The problem: Among the lines below, take the one holding "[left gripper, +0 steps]", the one holding "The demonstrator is", and all lines between them. Set them down exactly.

Given information:
· · · ·
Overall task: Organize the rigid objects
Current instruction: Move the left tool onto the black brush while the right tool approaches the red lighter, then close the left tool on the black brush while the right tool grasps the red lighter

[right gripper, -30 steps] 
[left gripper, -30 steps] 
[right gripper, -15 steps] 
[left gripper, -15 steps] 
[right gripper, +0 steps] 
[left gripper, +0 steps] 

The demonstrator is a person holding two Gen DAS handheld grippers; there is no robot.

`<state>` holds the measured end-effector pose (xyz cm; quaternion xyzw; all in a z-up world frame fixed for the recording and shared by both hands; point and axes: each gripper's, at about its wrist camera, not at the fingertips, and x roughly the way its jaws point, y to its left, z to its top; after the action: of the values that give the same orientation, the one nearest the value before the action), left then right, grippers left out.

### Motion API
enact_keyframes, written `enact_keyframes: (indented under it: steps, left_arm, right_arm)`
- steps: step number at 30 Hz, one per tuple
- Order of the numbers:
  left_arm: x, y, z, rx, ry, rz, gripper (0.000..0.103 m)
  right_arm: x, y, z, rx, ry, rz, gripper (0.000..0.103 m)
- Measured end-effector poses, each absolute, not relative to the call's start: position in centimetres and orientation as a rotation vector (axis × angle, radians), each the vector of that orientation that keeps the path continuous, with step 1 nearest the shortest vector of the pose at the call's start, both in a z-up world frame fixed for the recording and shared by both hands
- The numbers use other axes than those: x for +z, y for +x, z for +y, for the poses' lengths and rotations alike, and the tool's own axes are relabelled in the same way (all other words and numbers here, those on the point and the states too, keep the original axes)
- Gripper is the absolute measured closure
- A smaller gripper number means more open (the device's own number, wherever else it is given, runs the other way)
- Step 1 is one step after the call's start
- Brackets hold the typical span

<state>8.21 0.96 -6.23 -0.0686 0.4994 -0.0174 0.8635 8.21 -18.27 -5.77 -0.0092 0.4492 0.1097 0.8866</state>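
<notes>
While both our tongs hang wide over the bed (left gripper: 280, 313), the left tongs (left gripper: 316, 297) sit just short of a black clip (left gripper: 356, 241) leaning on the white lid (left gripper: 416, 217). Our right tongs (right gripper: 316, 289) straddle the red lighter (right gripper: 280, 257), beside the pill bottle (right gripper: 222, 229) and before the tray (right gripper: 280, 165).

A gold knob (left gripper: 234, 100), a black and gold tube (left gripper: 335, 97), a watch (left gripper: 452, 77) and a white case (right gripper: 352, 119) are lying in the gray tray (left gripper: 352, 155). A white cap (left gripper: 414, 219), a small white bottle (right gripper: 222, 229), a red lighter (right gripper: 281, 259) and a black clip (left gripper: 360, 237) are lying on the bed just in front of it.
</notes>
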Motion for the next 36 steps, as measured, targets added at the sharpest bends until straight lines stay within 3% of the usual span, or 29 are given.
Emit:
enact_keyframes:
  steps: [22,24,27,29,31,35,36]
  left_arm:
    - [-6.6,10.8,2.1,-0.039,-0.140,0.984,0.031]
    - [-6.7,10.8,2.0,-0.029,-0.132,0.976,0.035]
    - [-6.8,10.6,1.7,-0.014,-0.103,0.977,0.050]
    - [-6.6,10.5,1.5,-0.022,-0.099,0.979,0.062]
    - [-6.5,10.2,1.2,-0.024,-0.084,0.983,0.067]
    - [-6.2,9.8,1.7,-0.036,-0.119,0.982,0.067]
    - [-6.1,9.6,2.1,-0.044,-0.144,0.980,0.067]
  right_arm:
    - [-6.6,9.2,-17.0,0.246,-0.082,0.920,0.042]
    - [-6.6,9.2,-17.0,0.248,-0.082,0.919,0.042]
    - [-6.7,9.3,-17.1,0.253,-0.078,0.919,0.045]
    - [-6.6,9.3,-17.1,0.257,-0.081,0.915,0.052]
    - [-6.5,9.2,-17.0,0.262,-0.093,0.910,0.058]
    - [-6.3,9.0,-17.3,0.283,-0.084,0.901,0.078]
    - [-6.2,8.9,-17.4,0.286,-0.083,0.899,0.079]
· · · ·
Exercise output:
[left gripper, +0 steps] 

The demonstrator is a person holding two Gen DAS handheld grippers; there is no robot.

At this point, the answer is complete.